We use boldface upper-case letters $\mathbf{A}$ , $\mathbf{B}$ to denote matrices and boldface lower-case letters $\mathbf{x}$ , $\mathbf{y}$ to denote vectors. The vector of zeros of length n is denoted by $\mathbf 0\in \mathbb{R}^n$ and $A_{ij}$ denotes the entry (i, j) of $\mathbf{A}$ . For vectors we use $\|\cdot\|$ to denote the Euclidean norm, and for matrices we use $\|\cdot\|$ to denote the spectral norm, respectively.

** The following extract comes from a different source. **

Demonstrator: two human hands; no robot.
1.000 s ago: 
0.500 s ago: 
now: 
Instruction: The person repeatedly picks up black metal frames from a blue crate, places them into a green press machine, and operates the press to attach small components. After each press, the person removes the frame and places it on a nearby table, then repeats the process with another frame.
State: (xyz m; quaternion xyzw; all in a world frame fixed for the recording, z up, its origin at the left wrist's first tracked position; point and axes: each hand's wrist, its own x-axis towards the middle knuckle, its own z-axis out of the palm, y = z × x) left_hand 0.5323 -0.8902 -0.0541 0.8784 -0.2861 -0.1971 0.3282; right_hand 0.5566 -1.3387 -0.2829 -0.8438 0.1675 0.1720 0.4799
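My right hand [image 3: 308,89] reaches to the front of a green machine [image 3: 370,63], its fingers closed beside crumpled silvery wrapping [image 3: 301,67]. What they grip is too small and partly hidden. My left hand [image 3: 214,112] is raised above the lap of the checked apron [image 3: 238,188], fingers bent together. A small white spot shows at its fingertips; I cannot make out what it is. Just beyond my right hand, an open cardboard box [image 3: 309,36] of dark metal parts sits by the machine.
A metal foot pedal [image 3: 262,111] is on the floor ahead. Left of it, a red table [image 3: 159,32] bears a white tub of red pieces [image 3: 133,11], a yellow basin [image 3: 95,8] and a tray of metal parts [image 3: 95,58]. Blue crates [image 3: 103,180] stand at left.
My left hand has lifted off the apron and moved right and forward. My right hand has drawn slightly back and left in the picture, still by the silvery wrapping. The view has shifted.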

The eigenvalues of $\mathbf A$ are denoted by $\lambda_i(\mathbf A)$ where we assume that they are ordered according to their real parts. For a function $f\colon \mathbb{R}^n\to \mathbb{R}$ , we use $\nabla f$ to denote its gradient.

1.3. Organisation

This paper is structured as follows. In Section 2, we revisit the LSGD algorithm and motivate the modified LSGD algorithm. For quadratic functions with saddle points, we rigorously prove in Section 3 that the modified LSGD can significantly reduce the dimension of the attraction region. We provide a convergence analysis for the modified LSGD for nonconvex optimisation in Section 4. Furthermore, in Section 5, we provide numerical results illustrating the avoidance of saddle points of the modified LSGD in comparison to the standard GD. Finally, we conclude.

2. Algorithm

2.1. LSGD

Recently, Osher et al. [Reference Osher, Wang, Yin, Luo, Pham and Lin24] proposed to replace the standard or stochastic gradient vector $\mathbf{y}\in \mathbb{R}^n$ by the Laplacian smoothed surrogate $\mathbf{A}_\sigma^{-1} \mathbf{y}\in \mathbb{R}^n$ where

(2.1) \begin{equation}\mathbf{A}_\sigma \,:\!= \mathbf{I}-\sigma \mathbf{L}=\begin{bmatrix}1+2\sigma \hphantom{kk} & -\sigma\hphantom{kk} & 0\hphantom{kk}&\dots\hphantom{kk} &0\hphantom{kk}& -\sigma \\[5pt]-\sigma \hphantom{kk} & 1+2\sigma\hphantom{kk} & -\sigma\hphantom{kk} & \dots\hphantom{kk} &0\hphantom{kk}&0 \\[5pt]0\hphantom{kk} & -\sigma \hphantom{kk} & 1+2\sigma\hphantom{kk} & \dots\hphantom{kk} & 0\hphantom{kk} & 0 \\[5pt]\dots \hphantom{kk} & \dots\hphantom{kk} & \dots\hphantom{kk} &\dots\hphantom{kk} & \dots\hphantom{kk} & \dots\\[5pt]-\sigma \hphantom{kk} &0\hphantom{kk}& 0\hphantom{kk} & \dots\hphantom{kk} &-\sigma\hphantom{kk} & 1+2\sigma\end{bmatrix}\end{equation}

for a positive constant $\sigma$ , identity matrix $\mathbf I\in \mathbb{R}^{n\times n}$ and the discrete one-dimensional Laplacian $\mathbf L \in \mathbb{R}^{n\times n}$ . The resulting numerical scheme reads

(2.2) \begin{align}\mathbf{x}^{k+1} = \mathbf{x}^k - \eta \mathbf{A}_\sigma^{-1}\nabla f(\mathbf{x}^k),\end{align}

where GD is recovered for $\sigma=0$ . This simple Laplacian smoothing can help to avoid spurious minima, reduce the variance of SGD on-the-fly and lead to better generalisations in training neural networks. Computationally, Laplacian smoothing can be implemented either by the Thomas algorithm together with the Sherman–Morrison formula in linear time or by the fast Fourier transform (FFT) in quasi-linear time. For convenience, we use FFT to perform gradient smoothing where

\begin{equation*}\mathbf{A}_\sigma^{-1} \mathbf{y} = \textrm{ifft}\left(\frac{\textrm{fft}(\mathbf{y})}{\mathbf{1} -\sigma \cdot \textrm{fft}(\mathbf{d})}\right),\end{equation*}

with $\mathbf{d} = [{-}2, 1, 0, \cdots, 0, 1]^T\in \mathbb{R}^n$ .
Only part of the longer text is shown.